That vocal line and the accompanying guitar lick gnawed its way through my skull and burrowed into my brain. Disc jockeys on the radio and in clubs ran it into the ground. Hundreds of bad bar bands added it to their repertoire. And a national study concluded “Keep Your Hands” could be performed expertly by a group of chimpanzees.

Just as I was about to dismiss the Georgia Satellites as a mindless bunch of Southern rockers, I listened past “the dumb catch line, the silly lyrics and the neo-classic guitar

solos” of the single. What I found was an album that made me smile, tap my foot and reach for the nearest guitar.

And yes, quotation marks do surround the above description. The quotee is Dan Baird, and he’s allowed to talk that way because, after' all, he wrote the song.

“It’s just a fun song I wrote years ago. People are going to roll their eyes and say, A fun song, what a horrible thing to have done — why couldn’t he be like Morrissey.’

“It’s not like we’re out there searching for some new thing, I tried that in my 20s,” he shrugs. “It doesn’t have to have that bitter cynical quality that says, ‘heh heh heh, I’m so smart.’ But someone needed to write a song like that again — and I was just stupid enough to be smart.

“But is it art? No, I don’t think so.”

Baird’s simple song, however, had little trouble cutting through last year’s stagnant charts, and paved the way for an unexpected Grammy nomination for the Sats. And by the time you read this, “Open All Night,” the first single from the new LP of the same name will be drawing the growing number of Satellite fans to their nearest record emporium.

Let’s set the scenario. Basic tracks for the album are done. Porn star Johnny Wadd has just died and the band is in Austin, Texas, laying down overdubs with producer Jeff Glixman. Dan Baird is on the horn. First off, Baird says he is happy that the band has been able to record at a leisurely pace and that the studio time has been less expensive than in Atlanta.

Hold on a minute — you mean the Satellites still worry about studio costs?

Yup. They may be the most congenial and unaffected bunch of guys to ever wear a hit record, but the Satellites are no dummies. With a gold record and a decade or so of false starts to their credit, the band also has pocketed a little knowledge of the music biz.
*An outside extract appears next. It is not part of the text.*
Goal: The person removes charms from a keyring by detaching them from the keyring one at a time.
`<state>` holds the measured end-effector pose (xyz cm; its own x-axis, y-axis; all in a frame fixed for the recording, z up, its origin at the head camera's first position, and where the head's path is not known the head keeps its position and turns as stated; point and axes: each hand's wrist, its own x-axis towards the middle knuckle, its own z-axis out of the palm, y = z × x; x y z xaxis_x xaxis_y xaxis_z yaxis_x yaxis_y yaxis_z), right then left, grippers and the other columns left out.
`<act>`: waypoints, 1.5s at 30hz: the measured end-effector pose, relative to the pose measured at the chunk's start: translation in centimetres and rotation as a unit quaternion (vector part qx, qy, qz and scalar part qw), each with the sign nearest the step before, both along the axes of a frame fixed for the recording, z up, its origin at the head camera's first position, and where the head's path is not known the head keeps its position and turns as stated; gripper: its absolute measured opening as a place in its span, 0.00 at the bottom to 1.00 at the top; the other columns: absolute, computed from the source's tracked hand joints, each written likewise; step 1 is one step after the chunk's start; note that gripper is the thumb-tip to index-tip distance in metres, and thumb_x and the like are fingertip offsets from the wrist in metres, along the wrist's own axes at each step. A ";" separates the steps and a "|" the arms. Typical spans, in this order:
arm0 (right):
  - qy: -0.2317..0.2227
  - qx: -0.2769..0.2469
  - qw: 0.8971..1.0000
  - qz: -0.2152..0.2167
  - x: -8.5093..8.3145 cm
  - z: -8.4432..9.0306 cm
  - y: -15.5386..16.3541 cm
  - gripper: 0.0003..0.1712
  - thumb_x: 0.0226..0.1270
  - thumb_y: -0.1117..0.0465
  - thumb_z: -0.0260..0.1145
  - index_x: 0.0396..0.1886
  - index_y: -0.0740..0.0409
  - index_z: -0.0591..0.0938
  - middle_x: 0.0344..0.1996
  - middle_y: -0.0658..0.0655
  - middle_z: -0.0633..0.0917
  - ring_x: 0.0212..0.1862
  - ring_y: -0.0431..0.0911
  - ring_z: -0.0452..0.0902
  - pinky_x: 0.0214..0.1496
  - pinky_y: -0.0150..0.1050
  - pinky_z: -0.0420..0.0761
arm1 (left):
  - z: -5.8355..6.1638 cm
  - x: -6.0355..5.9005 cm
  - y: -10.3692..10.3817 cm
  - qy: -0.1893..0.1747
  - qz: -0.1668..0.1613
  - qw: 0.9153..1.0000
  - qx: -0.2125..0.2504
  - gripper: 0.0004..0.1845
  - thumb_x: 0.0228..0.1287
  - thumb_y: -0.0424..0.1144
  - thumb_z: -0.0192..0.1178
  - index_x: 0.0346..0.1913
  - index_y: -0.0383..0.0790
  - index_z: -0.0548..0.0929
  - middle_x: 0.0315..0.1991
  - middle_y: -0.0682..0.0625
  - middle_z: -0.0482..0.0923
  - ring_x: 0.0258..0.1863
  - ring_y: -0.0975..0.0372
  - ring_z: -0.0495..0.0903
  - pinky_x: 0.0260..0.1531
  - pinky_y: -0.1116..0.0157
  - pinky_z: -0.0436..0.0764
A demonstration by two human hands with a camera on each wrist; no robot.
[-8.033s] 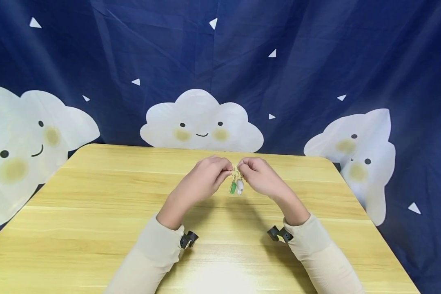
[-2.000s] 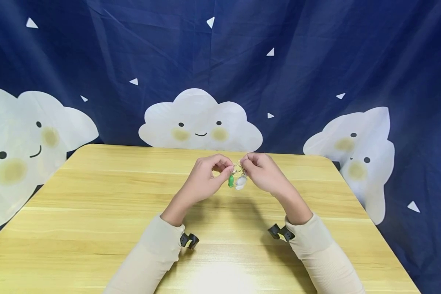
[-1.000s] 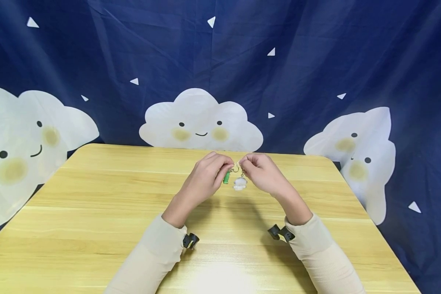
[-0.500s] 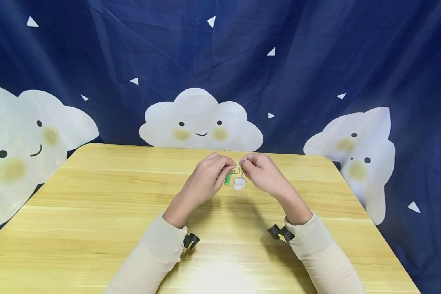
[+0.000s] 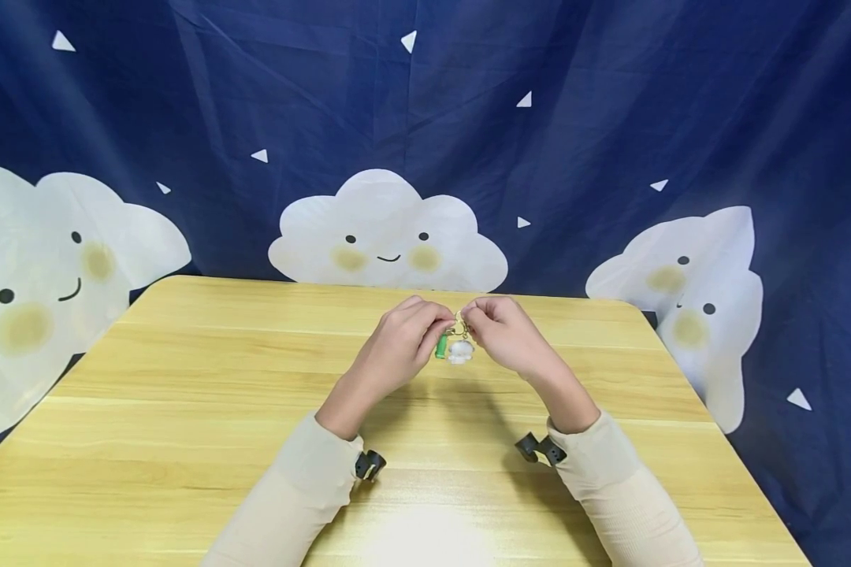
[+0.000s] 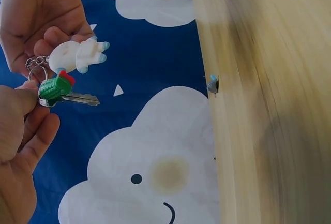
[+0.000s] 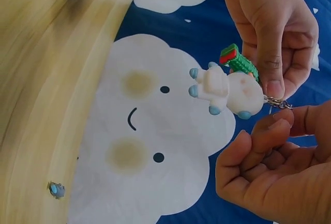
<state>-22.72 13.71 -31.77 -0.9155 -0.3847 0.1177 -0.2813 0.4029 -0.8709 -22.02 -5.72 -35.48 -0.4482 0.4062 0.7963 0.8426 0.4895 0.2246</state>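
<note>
In the head view, my left hand and right hand meet above the table, a key ring between them. The left wrist view shows the silver ring, a metal key and a green charm with a red part. My left thumb and fingers pinch the ring by the key and green charm. A white figure charm with pale blue feet hangs from a short chain. My right thumb and fingertip pinch at this chain, beside the ring; the fingertips partly hide the grip.
The light wooden table lies below both hands. Behind it hangs a dark blue curtain with cloud faces and white triangles. A small grey-blue thing sits at the table's edge in the left wrist view. Each cuff carries a black wrist camera.
Two seconds ago my left fingers were spread wider; they have since drawn together. The green charm has turned and tilted. Lately the white charm has shifted slightly left, toward the green one.
</note>
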 end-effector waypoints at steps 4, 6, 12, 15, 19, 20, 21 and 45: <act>-0.007 -0.008 1.000 -0.003 0.0 0.0 -0.2 0.24 0.83 0.59 0.49 0.20 0.59 0.68 0.13 0.50 0.63 0.15 0.44 0.52 0.19 0.35 0.56 | 0.1 0.1 0.0 0.011 0.006 1.000 -0.012 0.02 0.69 0.27 0.65 0.41 0.34 0.83 0.36 0.47 0.87 0.34 0.58 0.80 0.32 0.67 0.80; -0.012 -0.012 1.000 -0.007 0.1 0.1 -0.3 0.24 0.82 0.60 0.48 0.20 0.59 0.69 0.13 0.50 0.63 0.15 0.44 0.52 0.19 0.34 0.56 | 0.1 0.1 0.0 0.016 0.008 1.000 -0.019 0.02 0.69 0.28 0.65 0.41 0.34 0.83 0.37 0.47 0.87 0.34 0.58 0.80 0.33 0.67 0.81; -0.017 -0.016 1.000 -0.017 0.1 0.3 -0.4 0.23 0.81 0.61 0.48 0.21 0.60 0.69 0.14 0.50 0.63 0.16 0.44 0.51 0.19 0.34 0.56 | 0.2 0.2 -0.1 0.013 0.013 1.000 -0.021 0.02 0.69 0.28 0.65 0.41 0.34 0.83 0.38 0.47 0.87 0.36 0.57 0.81 0.35 0.66 0.82; -0.015 -0.014 1.000 -0.018 0.1 0.3 -0.5 0.23 0.81 0.61 0.48 0.20 0.60 0.69 0.14 0.50 0.63 0.15 0.43 0.51 0.18 0.34 0.55 | 0.2 0.2 -0.2 0.011 0.015 1.000 -0.018 0.02 0.69 0.28 0.65 0.41 0.34 0.83 0.38 0.47 0.87 0.37 0.57 0.81 0.36 0.65 0.82; -0.012 -0.013 1.000 -0.019 -0.1 0.2 -0.4 0.23 0.81 0.61 0.48 0.21 0.60 0.69 0.14 0.50 0.63 0.15 0.43 0.51 0.18 0.34 0.54 | 0.2 0.2 -0.3 0.010 0.017 1.000 -0.019 0.02 0.69 0.28 0.65 0.41 0.34 0.83 0.37 0.47 0.87 0.36 0.57 0.81 0.35 0.65 0.82; -0.012 -0.012 1.000 -0.020 -0.1 0.2 -0.4 0.23 0.81 0.61 0.48 0.21 0.61 0.70 0.14 0.50 0.64 0.15 0.43 0.51 0.18 0.34 0.55 | 0.2 0.1 -0.4 0.010 0.017 1.000 -0.019 0.02 0.69 0.28 0.65 0.41 0.34 0.83 0.37 0.47 0.87 0.37 0.57 0.81 0.35 0.65 0.82; -0.011 -0.012 1.000 -0.022 -0.1 0.2 -0.4 0.22 0.81 0.61 0.48 0.21 0.62 0.70 0.14 0.50 0.64 0.15 0.43 0.51 0.18 0.34 0.55 | 0.2 0.1 -0.5 0.010 0.019 1.000 -0.019 0.02 0.69 0.28 0.65 0.41 0.34 0.83 0.37 0.47 0.87 0.36 0.57 0.81 0.35 0.65 0.82; 0.009 0.120 0.986 0.115 -3.8 -2.7 1.4 0.12 0.81 0.65 0.54 0.35 0.62 0.80 0.26 0.54 0.77 0.27 0.45 0.70 0.30 0.36 0.70 | 0.7 -0.4 -1.9 -0.003 0.048 0.999 0.017 0.03 0.72 0.30 0.63 0.43 0.34 0.85 0.36 0.47 0.85 0.34 0.59 0.79 0.33 0.66 0.80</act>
<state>-26.57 15.08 -34.43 -0.7999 -0.6000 0.0128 -0.4029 0.5210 -0.7525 -22.38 -7.63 -34.77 -0.4885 0.3333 0.8064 0.7908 0.5597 0.2478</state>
“If you’re given a quarter million dollar budget and you use it all on recording, don’t come around later saying, ‘Hey, we sold a million records, how come we ain’t got no money?,’ ” Baird says. “When the band begins to make a profit you pay for everything. If you can’t, that’s great. Take as much money from the record company as you can. But if you’re going to be able to pay it back you’re spending your own money.

“It’s like a real business, except they don’t pay interest on the money they hold and you don’t pay them interest on the money you borrow,” Baird snickers. “Like real good friends doing business with one another.”

Keeping that in mind, Open All Night was completed inside two months. The band cut 17 or 18 basic tracks that they pared down to the 11 best — and all of the tracks were laid down in three or four takes.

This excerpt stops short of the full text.